O presidente da Câmara dos Deputados, Hugo Motta (Republicanos-PB), anunciou nesta segunda-feira (25) a realização de uma comissão geral para discutir a reforma administrativa. O tema, segundo ele, “não pode mais ser adiado”.

O Brasil precisa de coragem para enfrentar suas verdades. E uma delas é inescapável: o Estado brasileiro não está funcionando na velocidade da sociedade. A cada dia, a vida real cobra mais do que a máquina pública consegue entregar. E quando o Estado falha, é o cidadão quem paga a conta”, declarou Motta nas redes sociais.

O relator da proposta, deputado Pedro Paulo (PSD-RJ), detalhou em entrevista recente alguns pontos de seu texto, entre eles:

  • fim das férias de 60 dias para categorias que ainda têm esse direito;
  • limitação dos salários de ingresso a cerca da metade do valor final da carreira;
  • criação de tabelas únicas de remuneração para cargos do Executivo, Legislativo e Judiciário.

Segundo Pedro Paulo, a proposta busca corrigir privilégios, reduzir desigualdades e dar mais transparência ao serviço público.

Hoje existem dezenas de tabelas e carreiras distintas, o que amplia a desigualdade entre os servidores.
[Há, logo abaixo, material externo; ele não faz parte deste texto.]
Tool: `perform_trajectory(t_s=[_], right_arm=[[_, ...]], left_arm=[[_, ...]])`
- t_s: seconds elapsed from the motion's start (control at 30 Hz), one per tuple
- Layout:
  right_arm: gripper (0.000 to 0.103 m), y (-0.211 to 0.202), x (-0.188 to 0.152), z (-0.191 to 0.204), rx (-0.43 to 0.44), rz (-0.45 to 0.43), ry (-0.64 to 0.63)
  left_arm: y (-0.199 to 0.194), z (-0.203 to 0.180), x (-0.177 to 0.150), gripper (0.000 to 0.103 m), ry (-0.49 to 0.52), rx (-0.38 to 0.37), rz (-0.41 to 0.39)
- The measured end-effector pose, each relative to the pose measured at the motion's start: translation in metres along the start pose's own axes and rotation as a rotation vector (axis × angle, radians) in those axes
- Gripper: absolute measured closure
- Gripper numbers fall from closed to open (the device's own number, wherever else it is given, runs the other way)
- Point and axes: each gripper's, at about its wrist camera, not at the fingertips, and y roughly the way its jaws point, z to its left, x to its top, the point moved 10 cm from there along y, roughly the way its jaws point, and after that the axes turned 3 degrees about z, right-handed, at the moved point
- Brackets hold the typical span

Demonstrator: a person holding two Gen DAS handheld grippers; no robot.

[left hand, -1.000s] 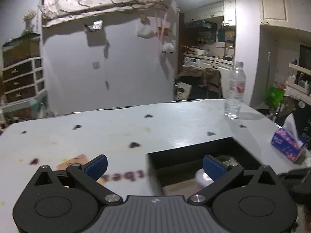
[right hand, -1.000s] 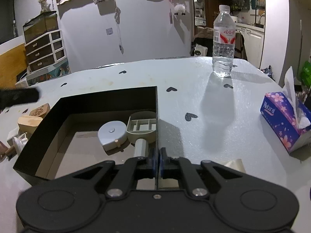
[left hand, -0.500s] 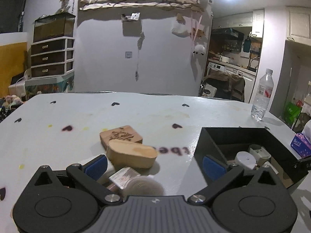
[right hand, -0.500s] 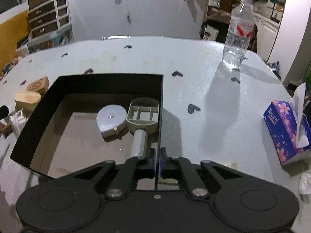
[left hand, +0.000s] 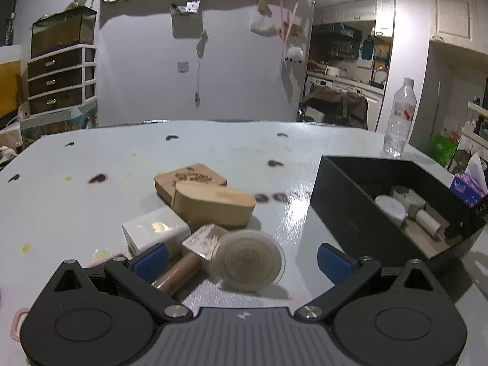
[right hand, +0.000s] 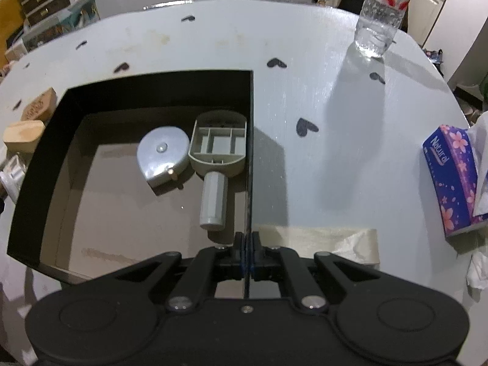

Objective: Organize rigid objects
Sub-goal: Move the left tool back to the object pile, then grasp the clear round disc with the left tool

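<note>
My left gripper [left hand: 242, 259] is open and empty, low over a pile on the table: a round clear disc [left hand: 251, 262], a wooden-handled stamp [left hand: 195, 250], a white block [left hand: 155, 231], a rounded wooden block [left hand: 213, 204] and an engraved wooden tile [left hand: 190, 178]. My right gripper [right hand: 247, 248] is shut on the right wall of the black box [right hand: 250, 152]. The box holds a grey tape measure [right hand: 161, 155] and a grey handled scoop [right hand: 218, 149]. The box also shows at the right in the left wrist view [left hand: 341, 189].
A water bottle [right hand: 381, 9] stands at the far right of the table. A purple tissue box [right hand: 451, 177] sits at the right edge, with a beige paper scrap [right hand: 320, 241] near the box. A drawer unit [left hand: 61, 79] stands beyond the table.
My left gripper has swung left from the box to the pile and come closer to it. My right gripper has risen, still shut on the box wall.
</note>
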Motion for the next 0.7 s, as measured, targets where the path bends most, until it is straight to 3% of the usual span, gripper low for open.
perform_trajectory(t_s=[0.17,0.27,0.5,0.53,0.63,0.7], right_arm=[[0.098,0.002,-0.001,0.0,-0.011,0.031,-0.013],[0.097,0.007,-0.002,0.002,-0.024,0.055,-0.029],[0.097,0.008,-0.001,0.003,-0.031,0.074,-0.051],[0.097,0.008,-0.001,0.003,-0.031,0.074,-0.051],[0.097,0.008,-0.001,0.003,-0.028,0.069,-0.046],[0.096,0.008,-0.001,0.003,-0.028,0.062,-0.047]], left_arm=[[0.005,-0.007,-0.005,0.004,0.053,-0.008,0.003],[0.011,-0.013,-0.008,0.01,0.089,-0.013,0.013],[0.021,-0.017,-0.006,0.015,0.184,0.066,-0.016],[0.021,-0.017,-0.005,0.025,0.196,0.07,-0.018],[0.024,-0.018,-0.003,0.041,0.233,0.112,-0.014],[0.022,-0.02,-0.003,0.046,0.254,0.109,-0.011]])
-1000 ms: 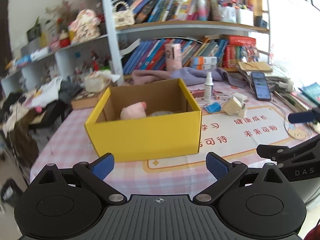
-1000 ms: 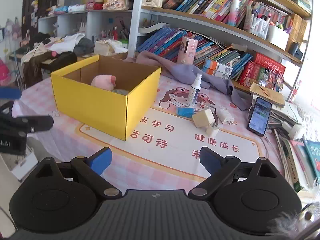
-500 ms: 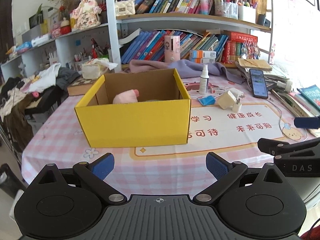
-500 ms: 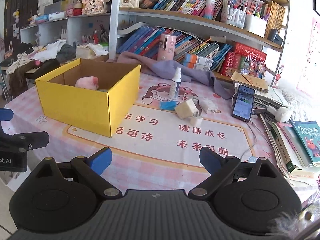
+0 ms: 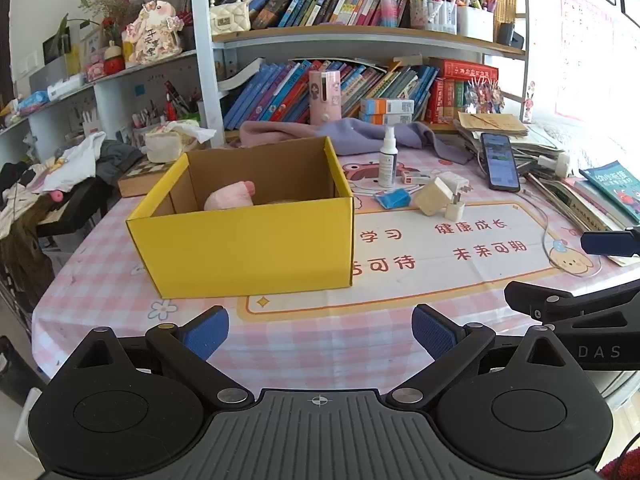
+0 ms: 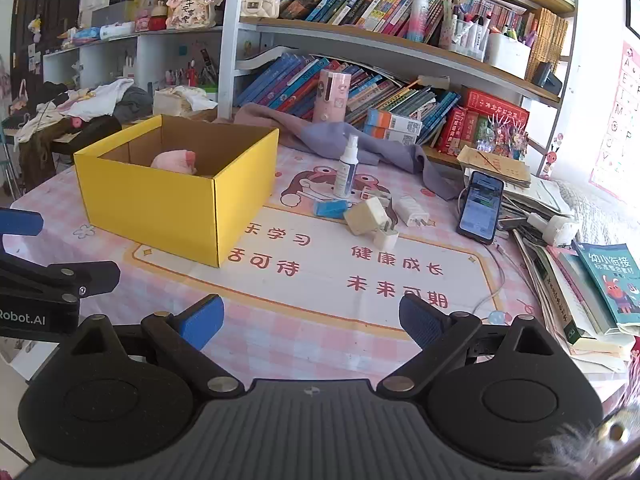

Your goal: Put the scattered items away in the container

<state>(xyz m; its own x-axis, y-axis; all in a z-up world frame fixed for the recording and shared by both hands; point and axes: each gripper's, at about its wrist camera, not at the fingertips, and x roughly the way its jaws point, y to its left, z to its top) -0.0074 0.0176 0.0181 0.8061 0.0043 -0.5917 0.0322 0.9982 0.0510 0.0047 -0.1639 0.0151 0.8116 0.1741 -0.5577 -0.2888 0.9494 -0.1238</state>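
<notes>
The yellow box (image 5: 248,240) stands open-topped on the pink checked worktop (image 5: 100,280), and everything else is placed here against it. Inside it, toward its left side, lies a pink plush toy (image 5: 232,198). The left gripper (image 5: 320,330) hovers above the near edge of the worktop, just in front of the box, its blue-padded jaws spread wide with nothing between them. The right gripper (image 6: 310,318) is to the right of the box and nearer the camera — jaws likewise wide apart and empty — facing the printed mat (image 6: 360,276) on which the box's right part rests. The loose items lie in a cluster to the right of the box and a little behind its front face: a white spray bottle (image 6: 346,168) standing upright, a blue packet (image 6: 330,209) lying flat near the bottle's foot, a cream charger block (image 6: 366,216) tilted on an edge, a small white plug (image 6: 386,239) touching it, and a white adapter (image 6: 412,211) just beyond. All are well apart from both grippers. Farther right of the box a phone (image 6: 480,205) leans against stacked papers.
</notes>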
Com a tabela única, vamos colocar lado a lado o técnico de enfermagem, o presidente da República, um ministro do STF e o servidor mais humilde”, afirmou.

Principais medidas da reforma

  • Teto salarial: criação de uma tabela única de remuneração que vai do ingresso até os chefes dos Três Poderes.
  • Fim das férias de 60 dias: atualmente, apenas 0,3% dos servidores têm esse direito.
  • Verbas indenizatórias: definição de regras claras e temporárias, para evitar que sejam incorporadas aos salários.
  • Transparência e metas: governantes terão até 180 dias após a posse para apresentar um plano de metas, com indicadores de desempenho e pagamento de bônus por resultados.
  • Limite para municípios: cidades com baixa arrecadação terão restrição no número de secretários e no valor de seus salários.

Pedro Paulo afirmou que o texto reúne cerca de 70 propostas, mas destacou o peso simbólico de algumas medidas.
Medidas como o fim das férias de 60 dias, a tabela única e a disciplina sobre verbas indenizatórias são fundamentais no aspecto reputacional da reforma administrativa. Elas dão a mensagem de que o serviço público precisa oferecer mais transparência, eficiência e justiça”, declarou.